Research & Papers

PRISM-CTG: A Foundation Model for Cardiotocography Analysis with Multi-View SSL

Leverages unlabelled clinical recordings to outperform baselines on 7 CTG tasks

Deep Dive

PRISM-CTG addresses a key limitation in automated CTG analysis: supervised deep learning models are constrained by small, narrowly curated labelled datasets. To overcome this, the model employs a multi-view self-supervised framework that jointly optimizes three complementary pretext objectives: random-projected guided masked signal reconstruction, clinical variable prediction, and feature classification. By reframing underutilized patient metadata and domain knowledge as prediction targets, PRISM-CTG transforms readily available clinical information into additional supervisory signals, enabling clinically meaningful representation learning from large volumes of unlabelled recordings.

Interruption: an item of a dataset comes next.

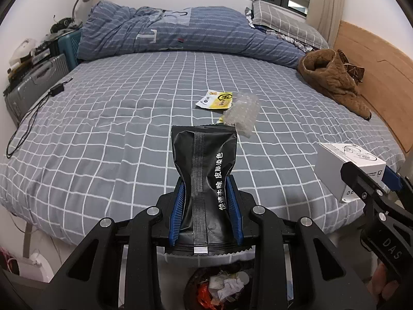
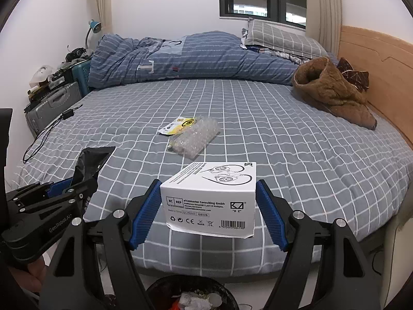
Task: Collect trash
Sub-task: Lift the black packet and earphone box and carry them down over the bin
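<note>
The wide bed with the grey, white-checked sheet (image 2: 258, 134) is filling both views, with a rumpled blue striped quilt (image 2: 196, 56) lying along its far side and a brown fleecy garment (image 2: 333, 95) sprawling near the wooden headboard (image 2: 382, 62).

The right gripper (image 2: 209, 206) is holding a white cardboard earphone box with printed line drawings (image 2: 214, 196); its blue ribbed pads are pressing on the box's two sides, jaws standing wide around it, and the box is hanging above the near edge of the bed. The left gripper (image 1: 206, 206) is clamping a black foil pouch with white lettering (image 1: 205, 173), jaws drawn narrow and pinching its waist, the pouch standing upright out of the pads.

Directly below both grippers, a dark round bin (image 1: 219, 286) on the floor is showing crumpled paper and an orange wrapper inside.

Out on the middle of the sheet, a crumpled piece of clear bubble wrap (image 2: 193, 139) is lying against a small yellow and white packet (image 2: 178, 126). A black cable with a small adapter (image 2: 49, 131) is trailing over the bed's left edge, well apart from them.
</note>
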Tool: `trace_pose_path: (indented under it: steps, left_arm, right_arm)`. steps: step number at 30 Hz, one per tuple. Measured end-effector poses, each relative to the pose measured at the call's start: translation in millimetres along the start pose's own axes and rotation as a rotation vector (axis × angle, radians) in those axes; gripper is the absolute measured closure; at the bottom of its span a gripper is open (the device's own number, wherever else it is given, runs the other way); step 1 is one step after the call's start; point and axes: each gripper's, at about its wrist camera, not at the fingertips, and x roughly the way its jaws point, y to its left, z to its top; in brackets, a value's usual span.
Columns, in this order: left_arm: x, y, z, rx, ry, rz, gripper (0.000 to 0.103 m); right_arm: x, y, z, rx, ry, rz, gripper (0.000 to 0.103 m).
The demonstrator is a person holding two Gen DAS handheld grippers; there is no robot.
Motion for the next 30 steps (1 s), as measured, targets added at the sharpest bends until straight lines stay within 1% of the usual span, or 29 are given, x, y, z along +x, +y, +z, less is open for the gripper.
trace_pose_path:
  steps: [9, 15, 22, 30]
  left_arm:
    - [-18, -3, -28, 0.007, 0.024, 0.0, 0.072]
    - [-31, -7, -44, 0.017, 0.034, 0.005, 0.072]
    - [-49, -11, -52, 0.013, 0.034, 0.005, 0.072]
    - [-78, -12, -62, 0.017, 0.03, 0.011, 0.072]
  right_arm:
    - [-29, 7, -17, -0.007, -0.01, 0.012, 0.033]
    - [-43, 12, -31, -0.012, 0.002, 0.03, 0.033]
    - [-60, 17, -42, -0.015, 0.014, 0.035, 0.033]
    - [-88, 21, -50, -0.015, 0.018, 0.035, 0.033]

Extensive experiments across 7 downstream CTG tasks in both antepartum and intrapartum domains show that PRISM-CTG consistently outperforms in-domain and SSL baselines. Notably, it demonstrates strong generalization under external validation on 2 separate datasets and achieves performance comparable to studies trained on substantially larger, privately labelled datasets. This is the first study to introduce a large-scale foundation model for CTG that learns domain-level representations, potentially enabling more accurate and scalable fetal health monitoring without the need for expensive labelled data.

Key Points
  • First large-scale foundation model for CTG, pretrained on unlabelled clinical recordings
  • Multi-view SSL with 3 objectives: masked signal reconstruction, clinical variable prediction, feature classification
  • Outperforms baselines on 7 tasks and generalizes to 2 external datasets

Why It Matters

Enables more accurate fetal monitoring without large labelled datasets, improving clinical outcomes in obstetrics.